*** Opening Given material ***

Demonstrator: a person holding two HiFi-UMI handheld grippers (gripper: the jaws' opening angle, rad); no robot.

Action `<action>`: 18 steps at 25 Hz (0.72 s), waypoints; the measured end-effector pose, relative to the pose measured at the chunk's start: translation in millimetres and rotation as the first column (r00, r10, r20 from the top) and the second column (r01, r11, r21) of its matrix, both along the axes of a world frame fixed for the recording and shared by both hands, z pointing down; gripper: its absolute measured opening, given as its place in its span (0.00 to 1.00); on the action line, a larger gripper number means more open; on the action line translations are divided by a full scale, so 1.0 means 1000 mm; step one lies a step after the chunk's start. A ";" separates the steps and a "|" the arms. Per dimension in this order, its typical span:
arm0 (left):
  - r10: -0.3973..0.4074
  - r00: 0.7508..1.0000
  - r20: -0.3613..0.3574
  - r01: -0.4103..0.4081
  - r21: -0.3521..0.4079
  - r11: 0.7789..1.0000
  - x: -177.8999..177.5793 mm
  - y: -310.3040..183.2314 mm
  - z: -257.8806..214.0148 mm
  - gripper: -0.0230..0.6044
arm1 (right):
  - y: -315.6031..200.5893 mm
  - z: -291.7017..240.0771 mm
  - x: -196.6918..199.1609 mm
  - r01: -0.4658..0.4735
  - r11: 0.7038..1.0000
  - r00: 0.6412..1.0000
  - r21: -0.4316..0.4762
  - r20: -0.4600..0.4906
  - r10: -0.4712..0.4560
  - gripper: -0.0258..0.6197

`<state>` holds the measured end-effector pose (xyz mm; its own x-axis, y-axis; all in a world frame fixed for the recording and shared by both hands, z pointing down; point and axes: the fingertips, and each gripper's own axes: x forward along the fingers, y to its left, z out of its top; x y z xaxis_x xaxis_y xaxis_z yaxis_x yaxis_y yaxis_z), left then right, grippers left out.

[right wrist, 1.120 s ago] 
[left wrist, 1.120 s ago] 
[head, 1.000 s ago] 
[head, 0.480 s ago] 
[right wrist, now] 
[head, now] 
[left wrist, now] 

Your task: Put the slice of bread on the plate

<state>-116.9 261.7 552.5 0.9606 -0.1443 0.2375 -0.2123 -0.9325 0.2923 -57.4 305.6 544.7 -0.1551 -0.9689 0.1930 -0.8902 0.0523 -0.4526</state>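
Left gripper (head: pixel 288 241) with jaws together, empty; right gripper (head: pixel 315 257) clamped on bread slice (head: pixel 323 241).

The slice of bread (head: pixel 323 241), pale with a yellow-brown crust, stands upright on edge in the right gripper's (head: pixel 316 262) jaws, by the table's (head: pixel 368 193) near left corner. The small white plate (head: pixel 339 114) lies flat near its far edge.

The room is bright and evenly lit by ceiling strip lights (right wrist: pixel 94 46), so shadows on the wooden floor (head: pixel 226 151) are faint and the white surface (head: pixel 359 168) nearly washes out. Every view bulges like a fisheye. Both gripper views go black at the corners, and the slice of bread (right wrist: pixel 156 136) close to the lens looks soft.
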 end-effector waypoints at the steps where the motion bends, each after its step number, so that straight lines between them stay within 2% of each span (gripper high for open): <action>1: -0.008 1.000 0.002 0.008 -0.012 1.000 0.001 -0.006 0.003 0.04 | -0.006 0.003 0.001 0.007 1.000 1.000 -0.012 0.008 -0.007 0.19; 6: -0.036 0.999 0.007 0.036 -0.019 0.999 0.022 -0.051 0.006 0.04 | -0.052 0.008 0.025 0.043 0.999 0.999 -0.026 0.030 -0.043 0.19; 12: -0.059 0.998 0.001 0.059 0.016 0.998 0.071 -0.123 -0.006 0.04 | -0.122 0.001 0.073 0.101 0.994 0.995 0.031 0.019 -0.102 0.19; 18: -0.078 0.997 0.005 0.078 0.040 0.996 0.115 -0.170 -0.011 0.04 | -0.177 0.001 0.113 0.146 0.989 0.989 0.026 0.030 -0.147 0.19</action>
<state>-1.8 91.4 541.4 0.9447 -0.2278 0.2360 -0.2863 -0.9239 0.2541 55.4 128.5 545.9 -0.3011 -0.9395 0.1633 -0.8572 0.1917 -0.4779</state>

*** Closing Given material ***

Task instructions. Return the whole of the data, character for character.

Answer box.
Demonstrator: a person holding two HiFi-UMI handheld grippers (gripper: the jaws' opening angle, rad); no robot.

Action `<action>`: 18 steps at 25 Hz (0.72 s), waypoints; the measured end-effector pose, relative to the pose measured at the chunk's start: translation in millimetres and rotation as the first column (r00, r10, r20 from the top) and the second column (r01, r11, r21) of its matrix, both along the axes of a world frame fixed for the recording and shared by both hands, z pointing down; gripper: its absolute measured opening, given as its place in its span (0.00 to 1.00); on the action line, a larger gripper number means more open; on the action line translations are divided by a full scale, so 1.0 means 1000 mm; step one lies a step after the chunk's start. A ";" separates the steps and a "|" the arms. Per dimension in this order, its typical span:
arm0 (left):
  - r10: -0.3973..0.4074
  - r00: 0.7508..1.0000
  - r20: -0.3613..0.3574
  - r01: -0.4103..0.4081
  - r21: -0.3521..0.4079
  - r11: 0.7789..1.0000
  - x: -177.8999..177.5793 mm
  - y: -310.3040..183.2314 mm
  - z: -257.8806..214.0148 mm
  - gripper: -0.0230..0.6044
arm1 (right):
  - y: -315.6031..200.5893 mm
  - z: -291.7017..240.0771 mm
  - x: -196.6918..199.1609 mm
  - r01: -0.4658..0.4735
  - r11: 0.7038..1.0000
  - r00: 0.6412..1.0000
  - r21: -0.4316..0.4762
  - r20: -0.4600..0.4906
  - r10: -0.4712..0.4560
  - gripper: -0.0258..0.6197

`<state>` holds the measured end-effector pose (xyz mm; its own x-axis, y-axis; all in a world frame fixed for the recording and shared by both hands, z pointing down; point and axes: the fingertips, and each gripper's own axes: x forward along the fingers, y to its left, z out of its top; x y z xaxis_x xaxis_y xaxis_z yaxis_x yaxis_y yaxis_z), left then right, grippers left out.

[right wrist, 1.120 s ago] 
[left wrist, 1.120 s ago] 
[head, 1.000 s ago] 
[head, 0.480 s ago] 
[right wrist, now] 
[head, now] 
[left wrist, now] 

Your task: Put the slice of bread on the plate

<state>-116.9 261.7 552.5 0.9606 -0.1443 0.2375 -0.2123 -0.9325 0.2923 -57.4 305.6 544.7 -0.1551 -0.9689 0.1930 -0.8902 0.0523 -0.4526</state>
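Left gripper (head: pixel 288 241) with jaws together, empty; right gripper (head: pixel 315 257) clamped on bread slice (head: pixel 323 241).

The slice of bread (head: pixel 323 241), pale with a yellow-brown crust, stands upright on edge in the right gripper's (head: pixel 316 262) jaws, by the table's (head: pixel 368 193) near left corner. The small white plate (head: pixel 339 114) lies flat near its far edge.

The room is bright and evenly lit by ceiling strip lights (right wrist: pixel 94 46), so shadows on the wooden floor (head: pixel 226 151) are faint and the white surface (head: pixel 359 168) nearly washes out. Every view bulges like a fisheye. Both gripper views go black at the corners, and the slice of bread (right wrist: pixel 156 136) close to the lens looks soft.
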 end-effector waypoints at the steps where the motion bends, each after its step number, so that straight lines between them stay within 2% of each span (gripper high for open): <action>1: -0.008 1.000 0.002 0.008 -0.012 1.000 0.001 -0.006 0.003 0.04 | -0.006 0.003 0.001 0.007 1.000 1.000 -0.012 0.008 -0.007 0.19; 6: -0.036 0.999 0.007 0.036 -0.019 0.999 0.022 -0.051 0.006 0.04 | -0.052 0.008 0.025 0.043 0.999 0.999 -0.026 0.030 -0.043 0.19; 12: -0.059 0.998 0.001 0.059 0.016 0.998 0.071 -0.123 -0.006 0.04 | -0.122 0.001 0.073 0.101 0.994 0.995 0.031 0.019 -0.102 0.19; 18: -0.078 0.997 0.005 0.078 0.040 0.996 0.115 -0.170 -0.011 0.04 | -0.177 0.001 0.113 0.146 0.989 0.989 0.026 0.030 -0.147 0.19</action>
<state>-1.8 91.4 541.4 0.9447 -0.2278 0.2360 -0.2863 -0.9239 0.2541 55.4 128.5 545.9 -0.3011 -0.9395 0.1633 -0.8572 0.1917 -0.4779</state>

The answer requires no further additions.